Your assignment: Restate the listing exactly and in full.

Information supplied:
━━━━━━━━━━━━━━━━━━━━━━━━━━━━━━

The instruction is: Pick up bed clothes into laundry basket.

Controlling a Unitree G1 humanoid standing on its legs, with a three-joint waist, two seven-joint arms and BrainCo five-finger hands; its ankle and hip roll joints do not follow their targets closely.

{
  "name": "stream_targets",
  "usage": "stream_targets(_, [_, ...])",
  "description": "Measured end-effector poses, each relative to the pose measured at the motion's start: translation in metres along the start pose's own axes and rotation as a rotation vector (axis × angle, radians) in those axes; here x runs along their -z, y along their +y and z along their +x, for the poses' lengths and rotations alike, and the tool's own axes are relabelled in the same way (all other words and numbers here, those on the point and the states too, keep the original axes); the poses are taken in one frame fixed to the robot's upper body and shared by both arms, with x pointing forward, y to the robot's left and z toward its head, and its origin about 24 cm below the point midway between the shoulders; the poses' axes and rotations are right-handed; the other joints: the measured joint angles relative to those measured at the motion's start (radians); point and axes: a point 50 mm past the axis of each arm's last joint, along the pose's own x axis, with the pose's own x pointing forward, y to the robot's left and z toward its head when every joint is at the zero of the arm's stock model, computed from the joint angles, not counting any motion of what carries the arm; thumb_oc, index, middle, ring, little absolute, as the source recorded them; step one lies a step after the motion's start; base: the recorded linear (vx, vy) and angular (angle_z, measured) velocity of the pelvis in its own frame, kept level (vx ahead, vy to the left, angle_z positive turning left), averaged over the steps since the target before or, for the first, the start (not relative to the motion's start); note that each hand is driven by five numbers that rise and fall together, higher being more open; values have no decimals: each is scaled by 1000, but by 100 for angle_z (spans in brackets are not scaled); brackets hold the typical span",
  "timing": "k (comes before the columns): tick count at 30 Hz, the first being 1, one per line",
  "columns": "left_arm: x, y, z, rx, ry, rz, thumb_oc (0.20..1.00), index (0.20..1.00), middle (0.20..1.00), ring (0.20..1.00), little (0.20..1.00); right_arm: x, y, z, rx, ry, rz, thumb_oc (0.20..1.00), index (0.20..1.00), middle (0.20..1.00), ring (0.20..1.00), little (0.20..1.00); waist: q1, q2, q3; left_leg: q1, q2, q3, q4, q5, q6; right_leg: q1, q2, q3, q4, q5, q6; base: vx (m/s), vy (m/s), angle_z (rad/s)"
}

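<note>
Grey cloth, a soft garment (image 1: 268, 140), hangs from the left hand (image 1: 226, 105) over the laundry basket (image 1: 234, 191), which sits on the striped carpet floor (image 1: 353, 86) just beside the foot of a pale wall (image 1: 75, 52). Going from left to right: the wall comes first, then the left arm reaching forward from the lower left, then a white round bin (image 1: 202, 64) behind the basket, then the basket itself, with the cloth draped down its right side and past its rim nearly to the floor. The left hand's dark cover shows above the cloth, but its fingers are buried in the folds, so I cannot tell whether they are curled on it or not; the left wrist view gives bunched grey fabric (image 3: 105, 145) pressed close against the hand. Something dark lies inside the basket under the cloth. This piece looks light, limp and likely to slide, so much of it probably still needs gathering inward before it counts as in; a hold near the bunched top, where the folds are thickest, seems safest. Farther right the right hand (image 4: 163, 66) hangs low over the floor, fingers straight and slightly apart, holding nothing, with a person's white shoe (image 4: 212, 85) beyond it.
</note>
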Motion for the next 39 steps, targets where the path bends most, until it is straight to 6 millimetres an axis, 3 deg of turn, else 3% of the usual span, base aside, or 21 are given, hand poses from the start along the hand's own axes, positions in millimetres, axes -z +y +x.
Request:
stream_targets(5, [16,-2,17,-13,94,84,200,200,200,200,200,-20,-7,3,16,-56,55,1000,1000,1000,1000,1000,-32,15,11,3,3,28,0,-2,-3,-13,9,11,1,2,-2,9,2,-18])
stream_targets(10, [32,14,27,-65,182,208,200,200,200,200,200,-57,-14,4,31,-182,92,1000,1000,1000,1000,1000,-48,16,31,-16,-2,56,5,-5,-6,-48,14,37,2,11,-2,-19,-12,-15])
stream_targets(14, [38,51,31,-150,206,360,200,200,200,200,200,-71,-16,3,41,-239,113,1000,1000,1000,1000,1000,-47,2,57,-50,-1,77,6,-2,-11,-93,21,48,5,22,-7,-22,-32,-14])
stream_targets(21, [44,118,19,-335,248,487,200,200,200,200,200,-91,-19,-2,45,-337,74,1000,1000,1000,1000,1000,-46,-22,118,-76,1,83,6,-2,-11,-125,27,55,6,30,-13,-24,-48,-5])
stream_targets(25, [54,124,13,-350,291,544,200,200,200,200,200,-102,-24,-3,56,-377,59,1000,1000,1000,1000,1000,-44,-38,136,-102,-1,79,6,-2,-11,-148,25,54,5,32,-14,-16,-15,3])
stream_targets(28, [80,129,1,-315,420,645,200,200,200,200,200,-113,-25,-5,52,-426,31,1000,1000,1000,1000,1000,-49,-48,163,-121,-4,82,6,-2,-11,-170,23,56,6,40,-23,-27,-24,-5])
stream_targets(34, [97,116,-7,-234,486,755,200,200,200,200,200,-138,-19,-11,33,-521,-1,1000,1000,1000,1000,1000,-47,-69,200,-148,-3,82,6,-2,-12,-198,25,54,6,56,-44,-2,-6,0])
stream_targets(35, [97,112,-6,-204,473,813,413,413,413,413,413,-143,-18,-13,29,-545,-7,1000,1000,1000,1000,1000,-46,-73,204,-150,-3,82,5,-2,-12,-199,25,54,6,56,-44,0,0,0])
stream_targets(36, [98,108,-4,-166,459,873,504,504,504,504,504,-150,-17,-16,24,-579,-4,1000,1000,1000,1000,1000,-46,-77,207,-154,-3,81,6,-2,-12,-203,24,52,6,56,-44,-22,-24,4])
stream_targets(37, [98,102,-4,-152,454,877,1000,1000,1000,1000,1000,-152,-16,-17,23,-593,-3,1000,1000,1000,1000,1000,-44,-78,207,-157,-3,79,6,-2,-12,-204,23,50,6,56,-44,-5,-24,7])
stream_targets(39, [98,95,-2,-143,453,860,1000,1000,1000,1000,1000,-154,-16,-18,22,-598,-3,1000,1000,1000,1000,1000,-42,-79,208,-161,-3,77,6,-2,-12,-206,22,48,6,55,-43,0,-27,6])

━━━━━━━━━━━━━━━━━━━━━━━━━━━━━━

Answer space:
The instruction is: Pick up bed clothes into laundry basket.

Controlling a Unitree G1 humanoid standing on its legs, with a three-joint waist, two seven-joint arms and BrainCo five-finger hands; its ankle and hip roll joints do not follow their targets closely.

{
  "name": "stream_targets",
  "usage": "stream_targets(_, [_, ...])",
  "description": "Measured end-effector poses, each relative to the pose measured at the motion's start: translation in metres along the start pose's own axes and rotation as a rotation vector (axis × angle, radians) in those axes; here x runs along their -z, y along their +y and z along their +x, for the poses' lengths and rotations alike, and the tool's own axes are relabelled in the same way (all other words and numbers here, those on the point and the states too, keep the original axes); the poses are taken in one frame fixed to the robot's upper body and shared by both arms, with x pointing forward, y to the robot's left and z toward its head, and its origin about 24 cm below the point midway between the shoulders; the poses' axes and rotations are right-handed; the other joints: the measured joint angles relative to those measured at the motion's start (radians); point and axes: a point 50 mm past the axis of each arm's last joint, along the pose's own x axis, with the pose's own x pointing forward, y to the robot's left and z toward its head when every joint is at the zero of the arm's stock model, computed from the joint angles, not counting any motion of what carries the arm; thumb_oc, index, middle, ring, little absolute, as the source recorded them; step one lies a step after the motion's start; base: the recorded linear (vx, vy) and angular (angle_z, measured) velocity of the pelvis in its own frame, kept level (vx ahead, vy to the left, angle_z positive turning left), averaged over the steps since the target before or, for the first, the start (not relative to the motion's start); note that each hand is driven by five numbers that rise and fall together, higher being more open; values have no decimals: each is scaled by 1000, but by 100 for angle_z (spans in brackets are not scaled); brackets hold the typical span",
  "timing": "k (comes before the columns): tick count at 30 Hz, the first being 1, one per line",
  "columns": "left_arm: x, y, z, rx, ry, rz, thumb_oc (0.20..1.00), index (0.20..1.00), middle (0.20..1.00), ring (0.20..1.00), little (0.20..1.00); right_arm: x, y, z, rx, ry, rz, thumb_oc (0.20..1.00), index (0.20..1.00), middle (0.20..1.00), ring (0.20..1.00), little (0.20..1.00); waist: q1, q2, q3; left_leg: q1, q2, q3, q4, q5, q6; right_leg: q1, q2, q3, q4, q5, q6; base: vx (m/s), vy (m/s), angle_z (rad/s)"
}

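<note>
Grey cloth, a soft garment (image 1: 268, 140), hangs from the left hand (image 1: 226, 105) over the laundry basket (image 1: 234, 191), which sits on the striped carpet floor (image 1: 353, 86) just beside the foot of a pale wall (image 1: 75, 52). Going from left to right: the wall comes first, then the left arm reaching forward from the lower left, then a white round bin (image 1: 202, 64) behind the basket, then the basket itself, with the cloth draped down its right side and past its rim nearly to the floor. The left hand's dark cover shows above the cloth, but its fingers are buried in the folds, so I cannot tell whether they are curled on it or not; the left wrist view gives bunched grey fabric (image 3: 105, 145) pressed close against the hand. Something dark lies inside the basket under the cloth. This piece looks light, limp and likely to slide, so much of it probably still needs gathering inward before it counts as in; a hold near the bunched top, where the folds are thickest, seems safest. Farther right the right hand (image 4: 163, 66) hangs low over the floor, fingers straight and slightly apart, holding nothing, with a person's white shoe (image 4: 212, 85) beyond it.
</note>
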Motion for the next 39 steps, targets where the path bends most, until it is straight to 6 millimetres an axis, 3 deg of turn, else 3% of the usual span, base aside, or 21 are given, hand poses from the start along the hand's own axes, positions in millimetres, axes -z +y +x.
Request:
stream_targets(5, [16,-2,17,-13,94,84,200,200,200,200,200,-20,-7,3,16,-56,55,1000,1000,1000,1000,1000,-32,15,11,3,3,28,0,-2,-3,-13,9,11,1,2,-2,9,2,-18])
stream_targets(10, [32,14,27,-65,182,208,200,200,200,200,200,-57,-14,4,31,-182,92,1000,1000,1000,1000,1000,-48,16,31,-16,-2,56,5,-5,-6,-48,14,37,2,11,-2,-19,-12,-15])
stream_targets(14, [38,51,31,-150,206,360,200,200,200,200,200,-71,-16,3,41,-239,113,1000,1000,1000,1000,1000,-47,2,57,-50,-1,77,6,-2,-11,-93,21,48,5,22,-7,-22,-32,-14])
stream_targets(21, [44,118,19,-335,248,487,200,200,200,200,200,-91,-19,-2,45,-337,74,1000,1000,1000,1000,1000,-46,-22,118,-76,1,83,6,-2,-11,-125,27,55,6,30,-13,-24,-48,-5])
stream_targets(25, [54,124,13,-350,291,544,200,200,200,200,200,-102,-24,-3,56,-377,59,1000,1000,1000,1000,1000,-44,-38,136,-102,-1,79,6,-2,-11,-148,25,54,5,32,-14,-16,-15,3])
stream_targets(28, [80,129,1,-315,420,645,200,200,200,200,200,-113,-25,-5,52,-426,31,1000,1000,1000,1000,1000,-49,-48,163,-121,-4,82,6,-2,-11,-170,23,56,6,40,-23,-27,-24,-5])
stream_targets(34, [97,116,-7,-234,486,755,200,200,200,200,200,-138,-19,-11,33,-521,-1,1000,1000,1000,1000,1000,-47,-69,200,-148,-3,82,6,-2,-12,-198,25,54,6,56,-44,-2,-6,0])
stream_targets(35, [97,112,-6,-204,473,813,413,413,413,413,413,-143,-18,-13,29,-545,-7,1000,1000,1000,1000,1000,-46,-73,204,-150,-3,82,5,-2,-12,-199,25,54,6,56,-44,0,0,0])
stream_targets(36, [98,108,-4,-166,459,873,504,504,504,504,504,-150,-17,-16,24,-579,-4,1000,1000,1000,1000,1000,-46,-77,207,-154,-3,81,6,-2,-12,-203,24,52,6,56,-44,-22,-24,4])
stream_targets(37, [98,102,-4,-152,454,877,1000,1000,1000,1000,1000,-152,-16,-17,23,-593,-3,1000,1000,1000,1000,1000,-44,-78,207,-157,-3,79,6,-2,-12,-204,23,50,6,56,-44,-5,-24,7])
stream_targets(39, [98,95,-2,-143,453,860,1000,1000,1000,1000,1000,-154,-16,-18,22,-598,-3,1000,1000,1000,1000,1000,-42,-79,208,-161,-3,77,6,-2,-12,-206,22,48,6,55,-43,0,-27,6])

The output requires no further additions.